知识蒸馏NST算法实战:使用CoatNet蒸馏ResNet18(二)
蒸馏学生网络
学生网络继续选用ResNet18,使用Teacher网络蒸馏学生网络,训练100个epoch,最终,验证集的ACC为90%。
NST知识蒸馏的脚本详见:
https://wanghao.blog.csdn.net/article/details/127802486?spm=1001.2014.3001.5502。
代码如下:
nst.py
from __future__ import absolute_import
from __future__ import print_function
from __future__ import division
import torch
import torch.nn as nn
import torch.nn.functional as F
'''
NST with Polynomial Kernel, where d=2 and c=0
'''
class NST(nn.Module):
'''
Like What You Like: Knowledge Distill via Neuron Selectivity Transfer
https://arxiv.org/pdf/1707.01219.pdf
'''
def __init__(self):
super(NST, self).__init__()
def forward(self, fm_s, fm_t):
s_H, t_H = fm_s.shape[2], fm_t.shape[2]
if s_H > t_H:
fm_s = F.adaptive_avg_pool2d(fm_s, (t_H, t_H))
elif s_H < t_H:
fm_t = F.adaptive_avg_pool2d(fm_t, (s_H, s_H))
else:
pass
fm_s = fm_s.view(fm_s.size(0), fm_s.size(1), -1)
fm_s = F.normalize(fm_s, dim=2)
fm_t = fm_t.view(fm_t.size(0), fm_t.size(1), -1)

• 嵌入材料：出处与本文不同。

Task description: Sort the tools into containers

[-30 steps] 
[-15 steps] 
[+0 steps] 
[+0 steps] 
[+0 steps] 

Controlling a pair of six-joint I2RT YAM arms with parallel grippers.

fm_t = F.normalize(fm_t, dim=2)
loss = self.poly_kernel(fm_t, fm_t).mean() \
+ self.poly_kernel(fm_s, fm_s).mean() \
- 2 * self.poly_kernel(fm_s, fm_t).mean()
return loss
def poly_kernel(self, fm1, fm2):
fm1 = fm1.unsqueeze(1)
fm2 = fm2.unsqueeze(2)
out = (fm1 * fm2).sum(-1).pow(2)
return out
步骤
新建kd_train.py,插入代码:
导入需要的库
import torch.optim as optim
import torch
import torch.nn as nn
import torch.nn.parallel
import torch.utils.data
import torch.utils.data.distributed
import torchvision.transforms as transforms
from torchvision import datasets
from model.resnet import ResNet18
import json
import os
from nst import NST
导入需要的库,这里要注意,导入的ResNet18是我自定义的模型,不要导入官方自带的ResNet18。
定义训练和验证函数
# 定义训练过程
def train(s_net,t_net, device, criterionCls,criterionKD,train_loader, optimizer, epoch):
s_net.train()
sum_loss = 0
total_num = len(train_loader.dataset)
print(total_num, len(train_loader))
for batch_idx, (data, target) in enumerate(train_loader):
data, target = data.to(device), target.to(device)
optimizer.zero_grad()
l1_out_s,l2_out_s,l3_out_s,l4_out_s,fea_s, out_s = s_net(data)
cls_loss = criterionCls(out_s, target)
l1_out_t,l2_out_t,l3_out_t,l4_out_t,fea_t, out_t = t_net(data) # 训练出教师的 teacher_output
kd_loss = criterionKD(l4_out_s, l4_out_t.detach()) * lambda_kd
loss = cls_loss + kd_loss
loss.backward()
optimizer.step()
print_loss = loss.data.item()
sum_loss += print_loss
if (batch_idx + 1) % 10 == 0:
print('Train Epoch: {} [{}/{} ({:.0f}%)]\tLoss: {:.6f}'.format(
epoch, (batch_idx + 1) * len(data), len(train_loader.dataset),
100. * (batch_idx + 1) / len(train_loader), loss.item()))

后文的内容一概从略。